— Чай надо пить, пока он горячий, — заметила она.
Ее темные глаза ярко блестели на продолговатом, с высоко посаженными скулами, лице. Бруно повиновался и, не сводя глаз с молодой женщины, поднес чашку к губам. Она улыбнулась мимолетной, по-детски очаровательной улыбкой, которая — увы! — тотчас исчезла с ее уст, и несколько раз быстро моргнула.
Затем сна сделала глоток, и, продолжая держать чашку в руке, рассмеялась.
— Какой вы забавный в этом халате Юбера! — заметила она.
Внезапно оборвав смех, она подошла к Брутто и дотронулась до его локтя.
— Что у вас с рукой? — спросила она. — Вы ранены? У вас идет кровь! Покажите-ка.
Бруно почувствовал, что краснеет. Он хотел отвернуть слишком длинный рукав и опрокинул чай на халат.
— Пустяки, — пробормотал он. — Просто кожа потрескалась.
— Сейчас я вам ее полечу.
Она вышла и тотчас вернулась с тюбиком мази, которой сама покрыла потрескавшуюся на суставах кожу. Смущенный, взволнованный, счастливый Бруно боялся, что она почувствует, как дрожат его руки под легким прикосновением ее пальцев. Она стояла, слегка наклонившись, и он заметил, как забавно торчат волосы у нее на затылке, ощутил аромат ее духов. Когда она подняла голову, он увидел удивление, промелькнувшее в ее взгляде. Он поспешно отошел к камину и протянул к огню руки. Молодая женщина снова налила ему чаю.
— Отец Грасьен, — заметила она, — вкратце рассказал мне о том, что случилось. Бр-р! На вашем месте я умерла бы от страха!
— У меня не было для этого времени, — ответил Бруно. Едва ли он преувеличивал: все произошло так быстро. Впрочем, ему хотелось сейчас лишь одного: чтобы она опять улыбнулась. — Не преувеличивая значения этой трагикомической истории, я должен тем не менее признать, что не был на высоте положения. Перед моим мысленным взором не проносились, как в калейдоскопе, картины воспоминаний — мама, склонившаяся над моей колыбелью, первое причастие, знамена Освобождения и так далее и тему подобное. Нет, я думал лишь о пачке сигарет, размокшей у меня в кармане.
Она и в самом деле улыбнулась и принялась устанавливать на поднос чашки и чайник. Он боялся, что она сейчас уйдет. Но после минутного колебания она поставила поднос на стол и села у огня напротив Бруно. Он с трудом скрыл свою радость.
Вы, очевидно, одногодки с Жоржем, моим деверем, — заметила она. — У вас с ним хорошие отношения? Любопытно, что он никогда не рассказывает нам ни о своих товарищах, ни о жизни в коллеже.
— Да, мы с ним в одном классе. Жорж — прекрасный товарищ, только, по-моему, он ненавидит в коллеже все, кроме спорта, и, чтобы не замечать окружающей обстановки, все время спит: на лекциях, на уроках, в часовне, везде. Просто не верится, что можно столько спать, если ты не валишься с ног от усталости.
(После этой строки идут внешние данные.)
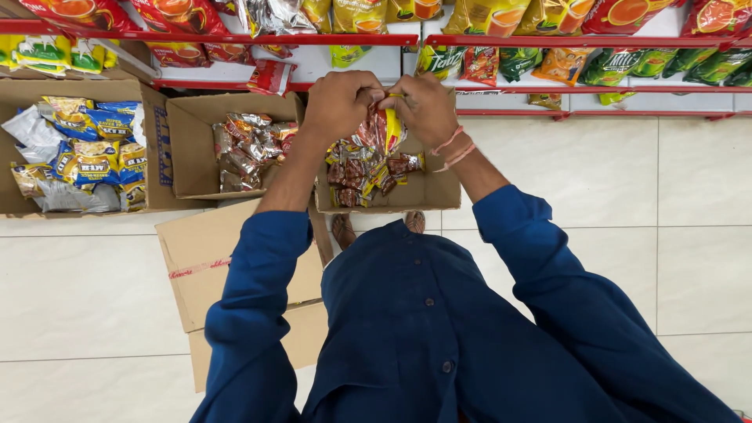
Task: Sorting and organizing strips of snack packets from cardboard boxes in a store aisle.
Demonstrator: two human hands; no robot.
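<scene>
My left hand [338, 103] and my right hand [427, 106] are both closed on the top of a string of small brown, red and yellow sachets [368, 160]. The string hangs down from my hands into an open cardboard box [439, 192] on the floor in front of me. My hands meet just below the lowest shelf rail [282, 38]. Blue sleeves cover both my forearms, and thread bands circle my right wrist.
Left of that box stand an open carton of brown and silver sachets [247, 149] and a larger carton of blue and yellow packets [86, 153]. A closed carton [204, 266] lies by my left side. Red shelves with snack packets [548, 63] run along the top. White tiled floor [689, 196] spreads right.
</scene>
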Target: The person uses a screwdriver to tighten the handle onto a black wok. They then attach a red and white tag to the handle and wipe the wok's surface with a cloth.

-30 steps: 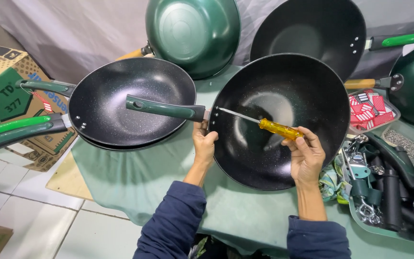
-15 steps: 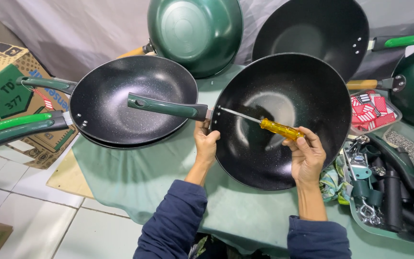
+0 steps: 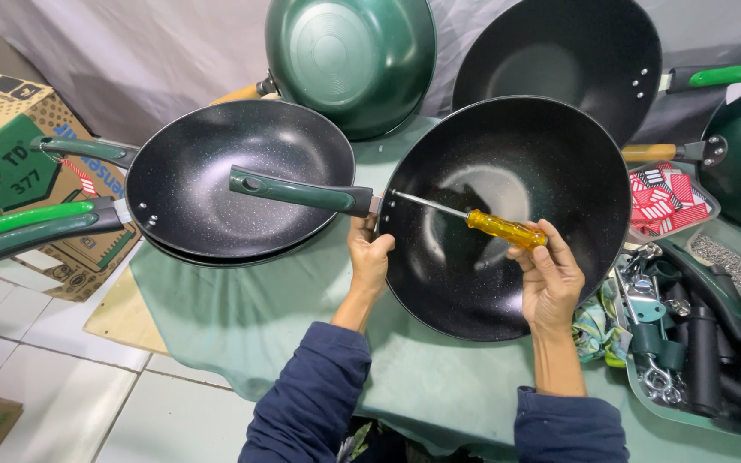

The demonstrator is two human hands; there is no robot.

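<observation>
Left hand [image 3: 369, 257] clamps black wok [image 3: 508, 206] rim near its dark green handle [image 3: 302, 190]; right hand [image 3: 551, 279] grips yellow screwdriver [image 3: 486, 225]. Risk: tip slips, scratching coating.

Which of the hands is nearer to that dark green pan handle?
The left hand. It grips the wok's rim right below the dark green handle. The right hand is over the wok's bowl, holding the yellow-handled screwdriver, farther away.

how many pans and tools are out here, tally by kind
woks showing black inside: 3
woks showing green outside: 2
yellow-handled screwdriver, in the right hand: 1
cardboard boxes: 2
total: 8
The left hand grips the near wok's rim.
</observation>
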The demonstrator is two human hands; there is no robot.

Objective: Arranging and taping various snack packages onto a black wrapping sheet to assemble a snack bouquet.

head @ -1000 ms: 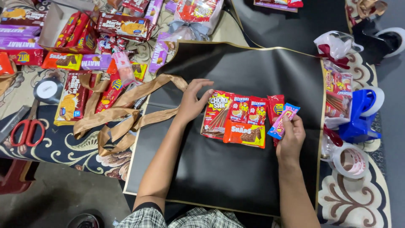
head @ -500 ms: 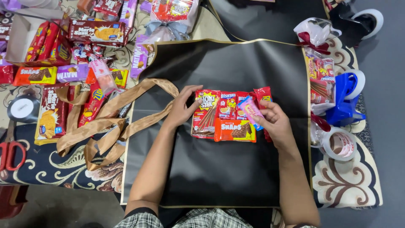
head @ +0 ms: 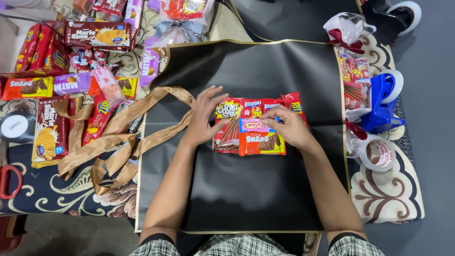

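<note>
A cluster of snack packets (head: 239, 135) lies in the middle of a black wrapping sheet (head: 246, 194) with a gold edge. My left hand (head: 204, 115) rests flat on the cluster's left side, fingers spread, touching a red and yellow chocolate-stick packet (head: 227, 127). My right hand (head: 289, 125) presses a small pink packet (head: 255, 124) down on top of the cluster, above an orange chocolate packet (head: 260, 143). A red packet (head: 296, 105) pokes out behind my right hand.
A tan ribbon (head: 118, 137) loops at the sheet's left edge. Many more snack packets (head: 71, 71) lie at the left. A blue tape dispenser (head: 381, 102) and a tape roll (head: 377, 152) sit at the right. Red scissors (head: 7, 182) lie at far left.
My right hand carried the small pink packet from the cluster's right edge onto its middle. My left hand stayed on the left side.
</note>
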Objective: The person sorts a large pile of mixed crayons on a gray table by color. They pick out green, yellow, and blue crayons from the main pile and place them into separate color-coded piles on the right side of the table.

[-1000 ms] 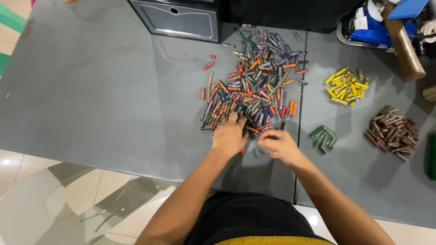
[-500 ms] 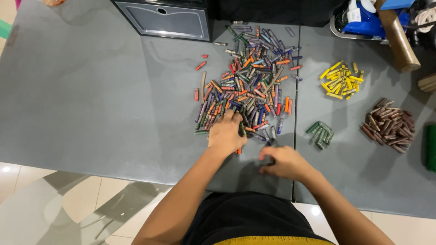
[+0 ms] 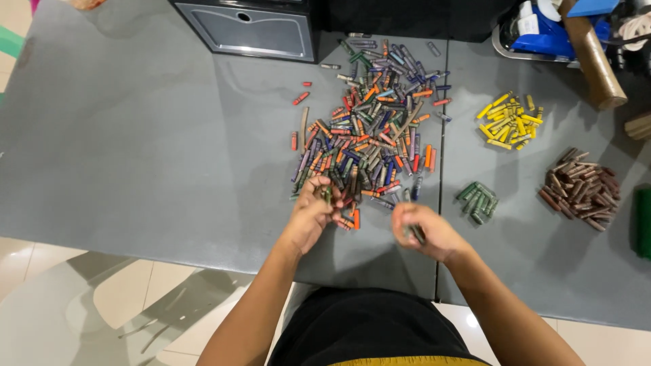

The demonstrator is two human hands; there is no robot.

Бруно вновь удалось вызвать на ее лице мимолетную детскую улыбку, которая так ему нравилась.
— А вы, — спросила она, — вы не спите? Наверно, зимние месяцы тянутся в коллеже ужасно долго и однообразно, правда? Я бы никогда не смогла так жить.
— Да, конечно, — согласился Бруно, который терпеть не мог жаловаться, — но постепенно привыкаешь. Как и у монахов, у нас в конце концов вырабатывается умозрительный склад характера, В нашей жизни все: сон, прочитанная книга, — он секунду помедлил, — случайно увиденное лицо, — все приобретает особое значение и помнится бесконечно долго. И потом в тебе накапливается, как бы это лучше выразить, такая жажда впечатлений, столько желаний, такой вкус к жизни, что уже ничто не способно его вытравить.
Он принялся рассказывать о своих учителях, о занятиях, о себе; ему хотелось поведать ей обо всем. Обхватив руками колено, молодая женщина слушала его. В комнате стало темно, но Бруно заметил это, лишь когда дверь открылась и из коридора упал сноп желтого света. Бруно умолк; молодая женщина поспешно вскочила. Ее муж включил электричество и вошел; на нем были штаны для верховой езды и меховая засаленная куртка, которую он бросил на кресло.
— Послушай, Сильвия, — рассмеявшись, спросил он, — как это ты можешь сидеть в темноте? Ведь ничего не видно. — Он коснулся поцелуем волос жены и протянул Бруно квадратную, покрасневшую от холода руку. — А, это, должно быть, и есть наш утопленник? Я уже слышал о ваших подвигах, мой дорогой. Но теперь расскажите-ка мне все сами.